The David Sokol story churns my stomach like too many tacos al pastor with a generous side of jalapeños.
Sokol was a superstar CEO of several Berkshire Hathaway subsidiaries who resigned suddenly last week after news of his personal interest in a Berkshire acquisition he teed up was publicized.
I don’t know if it was mainstream media’s quick jump to “insider trading” as the label for his actions that’s bugging me or Sokol’s actual actions. The smug sense of entitlement he displayed when he was interviewed by CNBC the day after the story broke was especially galling.
The insider trading label really didn’t sound right to me. I read the transaction timelines in the New York Times Dealbook and listened to Sokol describe how investment bankers send him “packages” to evaluate all the time. It sounded less to me like inside trading and more like a guy who relished being a “player”.
Granted, the deals he invested in for himself he also, at times, brought to Buffett’s attention. Sometimes Berkshire officially acted on these recommendations. This is what happened with Sokol’s Lubrizol deal.
But what about the ones he didn’t tell them about? And what about the other Berkshire insiders who also used the Berkshire brand and their association with it to take advantage of pitches and opportunities that never made it to their boss’s desks?

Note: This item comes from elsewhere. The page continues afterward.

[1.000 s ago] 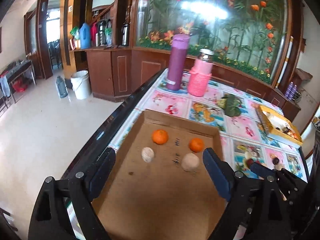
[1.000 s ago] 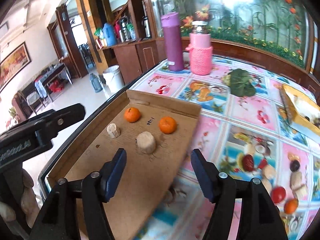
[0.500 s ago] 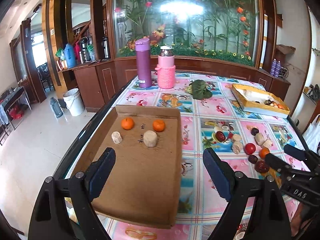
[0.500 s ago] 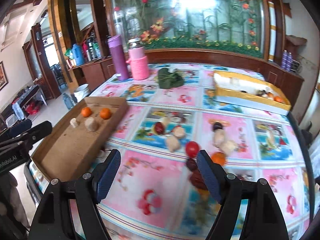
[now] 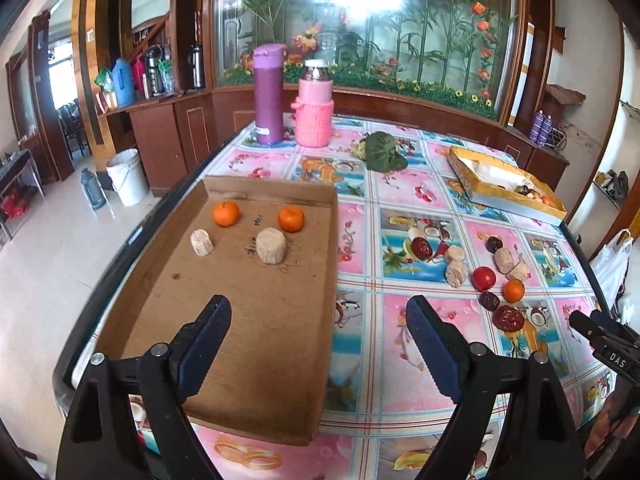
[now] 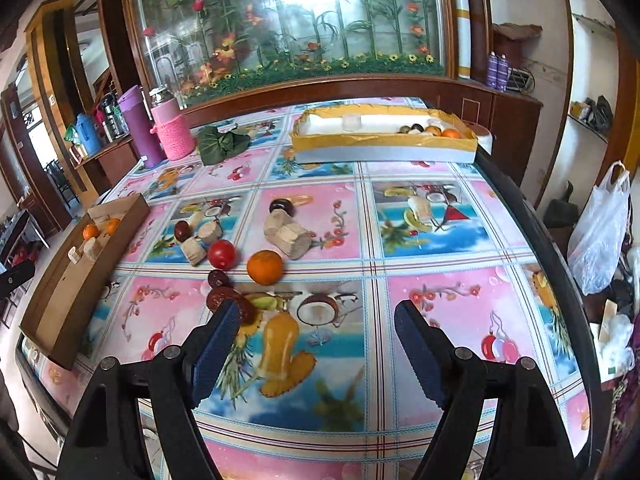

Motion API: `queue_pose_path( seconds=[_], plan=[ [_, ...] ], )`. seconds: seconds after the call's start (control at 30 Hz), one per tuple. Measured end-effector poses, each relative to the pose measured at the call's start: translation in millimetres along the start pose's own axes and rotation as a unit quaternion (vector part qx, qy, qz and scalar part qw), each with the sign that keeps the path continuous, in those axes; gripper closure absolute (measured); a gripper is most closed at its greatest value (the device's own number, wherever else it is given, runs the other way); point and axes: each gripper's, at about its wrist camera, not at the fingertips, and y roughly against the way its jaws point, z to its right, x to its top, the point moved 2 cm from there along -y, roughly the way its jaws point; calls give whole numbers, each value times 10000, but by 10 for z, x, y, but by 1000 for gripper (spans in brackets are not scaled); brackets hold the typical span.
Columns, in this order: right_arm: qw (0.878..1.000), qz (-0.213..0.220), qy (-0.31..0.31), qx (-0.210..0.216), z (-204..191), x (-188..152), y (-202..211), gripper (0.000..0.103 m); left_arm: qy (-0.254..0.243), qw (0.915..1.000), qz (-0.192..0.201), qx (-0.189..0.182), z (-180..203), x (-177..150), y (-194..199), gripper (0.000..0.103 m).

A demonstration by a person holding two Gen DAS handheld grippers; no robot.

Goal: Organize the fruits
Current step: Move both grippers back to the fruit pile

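A brown cardboard tray (image 5: pixel 224 320) at the table's left holds two oranges (image 5: pixel 226 213) (image 5: pixel 291 219) and two beige chunks (image 5: pixel 271 246). My left gripper (image 5: pixel 318 328) is open and empty, above the tray's near right edge. Loose fruit lies mid-table: an orange (image 6: pixel 265 266), a red tomato (image 6: pixel 221 254), dark red dates (image 6: pixel 218 279) and beige chunks (image 6: pixel 294 238). My right gripper (image 6: pixel 318 334) is open and empty, just short of the orange; its left fingertip overlaps a date (image 6: pixel 224 299). The tray also shows in the right wrist view (image 6: pixel 72 288).
A yellow box (image 6: pixel 384 144) with several fruits stands at the far right of the table. A purple flask (image 5: pixel 269 94), a pink knit-covered jar (image 5: pixel 314 110) and a green leafy bundle (image 5: pixel 382 152) stand at the back. A white plastic bag (image 6: pixel 600 232) hangs beyond the right edge.
Both grippers have drawn back from the tray. The right gripper has swung right to face the loose fruit mid-table. Both stayed open and empty.
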Motion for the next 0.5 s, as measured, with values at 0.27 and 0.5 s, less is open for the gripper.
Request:
queue_pose_path(
  seconds=[0.27, 0.5],
  plan=[
    [9980, -357, 347, 386, -355, -35, -338, 20, -128, 9994, -272, -147, 145, -58, -229, 14],
    [9905, -691, 1105, 427, -818, -42, -758, 41, -231, 9975, -509, -421, 271, 59, -466, 14]
  ],
)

According to two law professors – Professor Lymon P.Q. Johnson of Washington & Lee University School of Law and Professor Jonathan R. Macey of Yale Law School – there’s a word for that kind of unethical and actionable behavior:
I wrote this in Forbes yesterday.
What if Sokol’s sin is not “insider trading” but a more fundamental failing that a sage guy like Buffett and sidekick Charlie Munger should be very familiar with?
Breach of fiduciary duty.
David Sokol, as a corporate officer of MidAmerican Energy, Net Jets, and Johns Manville, owes a fiduciary duty to those corporations and to the corporation – Berkshire Hathaway – that owns a significant share (Mid America) or the whole company (Net Jets and Johns Manville). As a corporate officer of Berkshire subsidiaries, Sokol was an agent of Berkshire and was reasonably perceived as such by Berkshire officers Buffett, Charlie Munger, and CFO Hamburg, by external parties such as bankers and acquisition targets, and in his own mind.
Lyman P.Q. Johnson and David Millon in Recalling Why Corporate Officers Are Fiduciaries, The William and Mary Law Review, 2005:
Agency is a consensual relationship that embodies fiduciary obligations arising independently of contract. Even though senior officers of corporations typically have employment agreements, they still occupy a fiduciary status in relation to the corporate principal. As fiduciaries, officers owe several duties to the corporation that exist independently of contract-although they may, to a degree, be altered by agreement. Breach of these duties affords the corporate principal a host of remedies, including a tort action against the agent for losses caused by the breach. In effect, breach of these duties enables the corporation to assert that it is the victim of wrongdoing by the very persons who were to act on its behalf.
The timeline for Sokol’s activities with regard to the controversial Lubrizol transaction is now well known. Most important from a corporate agent perspective is his early representation to Citi investment bankers and Lubrizol that he was acting on behalf of Berkshire Hathaway.
There’s more including excerpts from Professor Johnson’s and Professor Macey’s work on the subject and additional links of interest. The SEC may investigate but, as you might imagine, it’s tough to make a charge stick to Berkshire or Warren Buffet.
On the way to writing this story, I realized some disturbing things about Berkshire Hathaway and how Buffet runs it. So anxious are some to anoint gurus, sages, and oracles, that they overlook some of the worst corporate governance practices I have ever seen. And Buffett doesn’t like to be told how to do its accounting, either.
I’m writing about that next for Forbes.
Remember when many said Madoff was too good to be true?